I picked up nine credit hours that summer (three courses), so when the fall semester came around, I didn't sign up for a full load. In effect, I became a part-time student, leading me to spend more time over the hill in Hollywood. Plus, as I was now paying rent, I had to start earning a little money.

I had always heard the legend that Lana Turner was discovered sitting at the soda fountain in Schwab's Drugstore. And though there could have been some truth to the story. No screenwriter could have written it better. When destiny called, Lana was just minding her own business having a Coke. And her discovery became proof that Hollywood was a place of mystery and magic where a schoolgirl could become a screen legend.

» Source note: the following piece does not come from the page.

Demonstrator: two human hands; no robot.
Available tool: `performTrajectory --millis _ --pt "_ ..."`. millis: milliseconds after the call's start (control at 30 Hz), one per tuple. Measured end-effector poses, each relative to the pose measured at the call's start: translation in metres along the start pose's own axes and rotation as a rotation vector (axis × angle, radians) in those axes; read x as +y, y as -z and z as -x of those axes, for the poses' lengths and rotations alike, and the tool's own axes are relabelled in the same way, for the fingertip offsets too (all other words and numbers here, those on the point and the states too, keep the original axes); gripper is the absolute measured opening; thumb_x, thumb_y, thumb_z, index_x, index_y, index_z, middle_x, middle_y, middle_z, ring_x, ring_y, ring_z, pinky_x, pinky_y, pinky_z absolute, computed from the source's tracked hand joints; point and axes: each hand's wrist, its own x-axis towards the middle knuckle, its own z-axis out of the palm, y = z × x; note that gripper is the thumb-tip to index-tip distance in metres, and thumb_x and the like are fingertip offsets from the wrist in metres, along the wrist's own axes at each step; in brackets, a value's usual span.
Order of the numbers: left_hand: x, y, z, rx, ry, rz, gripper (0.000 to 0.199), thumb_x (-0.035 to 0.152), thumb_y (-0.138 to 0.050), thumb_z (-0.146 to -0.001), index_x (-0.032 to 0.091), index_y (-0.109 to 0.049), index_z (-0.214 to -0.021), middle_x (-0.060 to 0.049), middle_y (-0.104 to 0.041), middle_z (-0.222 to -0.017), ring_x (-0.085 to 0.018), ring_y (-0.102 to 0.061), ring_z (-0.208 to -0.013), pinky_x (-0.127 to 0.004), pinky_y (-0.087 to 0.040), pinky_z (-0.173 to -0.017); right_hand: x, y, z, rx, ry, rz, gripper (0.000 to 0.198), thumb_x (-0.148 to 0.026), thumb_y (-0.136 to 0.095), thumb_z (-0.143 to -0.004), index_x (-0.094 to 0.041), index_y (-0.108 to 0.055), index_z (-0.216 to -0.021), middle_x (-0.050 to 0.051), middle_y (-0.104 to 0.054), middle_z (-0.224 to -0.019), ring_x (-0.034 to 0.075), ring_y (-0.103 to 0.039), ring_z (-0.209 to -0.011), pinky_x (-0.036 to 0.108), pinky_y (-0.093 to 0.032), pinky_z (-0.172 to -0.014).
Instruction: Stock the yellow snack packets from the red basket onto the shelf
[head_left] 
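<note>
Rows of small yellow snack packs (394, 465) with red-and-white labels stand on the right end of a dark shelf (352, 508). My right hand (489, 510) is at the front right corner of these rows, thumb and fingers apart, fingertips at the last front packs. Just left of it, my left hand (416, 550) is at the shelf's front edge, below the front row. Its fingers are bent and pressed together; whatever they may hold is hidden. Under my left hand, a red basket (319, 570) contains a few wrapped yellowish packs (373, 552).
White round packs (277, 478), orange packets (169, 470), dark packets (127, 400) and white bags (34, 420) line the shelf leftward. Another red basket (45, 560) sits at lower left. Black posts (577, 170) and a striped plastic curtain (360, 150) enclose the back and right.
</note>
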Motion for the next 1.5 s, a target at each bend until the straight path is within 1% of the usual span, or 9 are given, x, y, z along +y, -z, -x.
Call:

I knew the story was likely exaggerated, but it was still intriguing. So, if it could happen to Lana Turner, then maybe it could happen to me. Schwab's Pharmacy, the Owl Drugstore, and the Top Hat Soda Fountain, all likely places where the actual event occurred, are now just relics of a bygone era. However, Hollywood Boulevard and the Sunset Strip are still very much there. And the intersection of Hollywood and Vine is still the center of the movie industry. So, I needed to make myself as available as possible if I was to ever be discovered.